• **DATA EXCERPTS**
------------------------------------------------

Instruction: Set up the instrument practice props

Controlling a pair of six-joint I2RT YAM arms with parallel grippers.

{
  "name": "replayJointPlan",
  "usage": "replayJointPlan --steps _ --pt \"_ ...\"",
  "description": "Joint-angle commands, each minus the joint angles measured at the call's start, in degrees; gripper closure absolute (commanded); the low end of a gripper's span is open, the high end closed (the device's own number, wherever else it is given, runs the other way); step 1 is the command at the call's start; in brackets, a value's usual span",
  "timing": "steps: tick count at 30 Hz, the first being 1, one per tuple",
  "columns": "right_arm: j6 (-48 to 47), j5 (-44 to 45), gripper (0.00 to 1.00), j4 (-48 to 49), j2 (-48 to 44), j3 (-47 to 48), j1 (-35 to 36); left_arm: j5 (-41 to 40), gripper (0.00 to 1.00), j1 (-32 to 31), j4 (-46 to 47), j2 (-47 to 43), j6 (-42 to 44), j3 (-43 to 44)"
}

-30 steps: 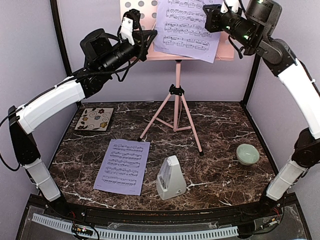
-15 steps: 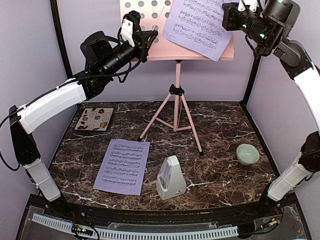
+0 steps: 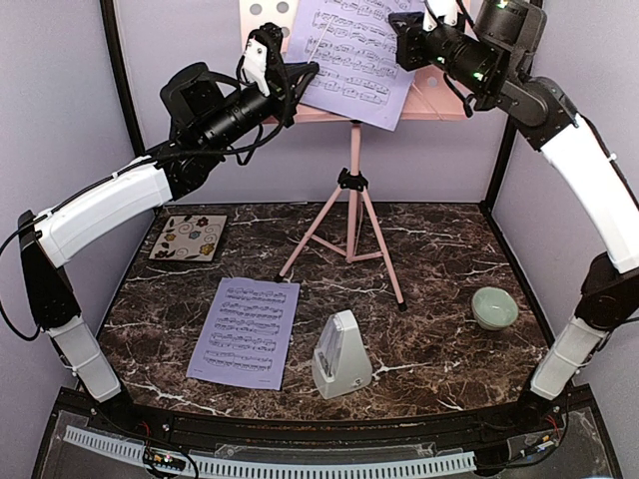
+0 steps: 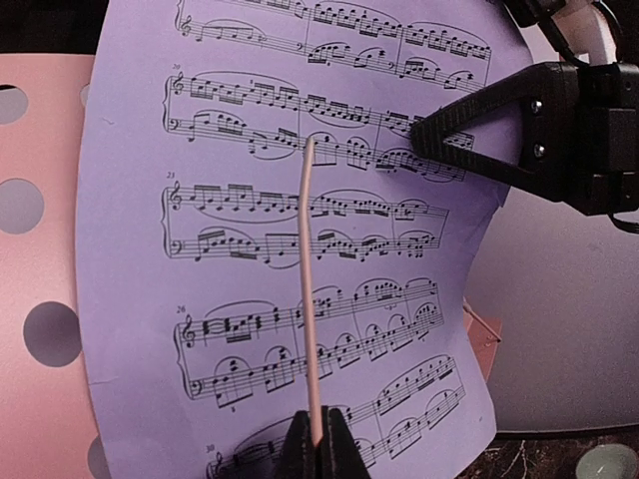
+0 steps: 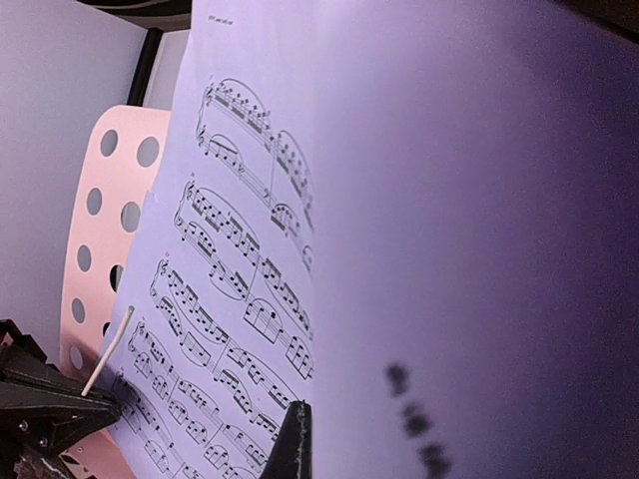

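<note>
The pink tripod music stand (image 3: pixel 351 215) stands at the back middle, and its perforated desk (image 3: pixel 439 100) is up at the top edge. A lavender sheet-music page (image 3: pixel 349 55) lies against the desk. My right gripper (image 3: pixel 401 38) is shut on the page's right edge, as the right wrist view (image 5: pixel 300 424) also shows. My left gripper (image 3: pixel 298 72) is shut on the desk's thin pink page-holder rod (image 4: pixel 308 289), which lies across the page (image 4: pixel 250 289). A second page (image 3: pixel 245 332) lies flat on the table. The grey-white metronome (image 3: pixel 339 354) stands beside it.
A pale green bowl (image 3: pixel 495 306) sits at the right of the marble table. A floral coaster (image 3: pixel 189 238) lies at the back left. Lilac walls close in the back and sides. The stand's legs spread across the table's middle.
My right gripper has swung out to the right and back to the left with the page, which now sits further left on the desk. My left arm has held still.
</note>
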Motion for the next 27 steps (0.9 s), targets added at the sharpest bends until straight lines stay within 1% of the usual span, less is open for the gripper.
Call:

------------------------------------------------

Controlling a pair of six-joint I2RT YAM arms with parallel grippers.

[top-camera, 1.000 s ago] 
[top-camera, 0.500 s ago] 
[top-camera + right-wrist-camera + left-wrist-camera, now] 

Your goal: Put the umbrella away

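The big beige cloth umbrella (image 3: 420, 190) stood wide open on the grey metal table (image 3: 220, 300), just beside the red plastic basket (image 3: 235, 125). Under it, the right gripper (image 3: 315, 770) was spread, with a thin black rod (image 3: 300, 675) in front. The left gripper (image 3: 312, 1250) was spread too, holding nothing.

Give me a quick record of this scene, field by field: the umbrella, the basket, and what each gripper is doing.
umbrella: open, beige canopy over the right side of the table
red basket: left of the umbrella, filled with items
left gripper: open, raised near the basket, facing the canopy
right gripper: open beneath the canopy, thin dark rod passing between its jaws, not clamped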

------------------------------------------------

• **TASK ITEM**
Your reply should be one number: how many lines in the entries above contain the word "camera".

• **WRITTEN ANSWER**
3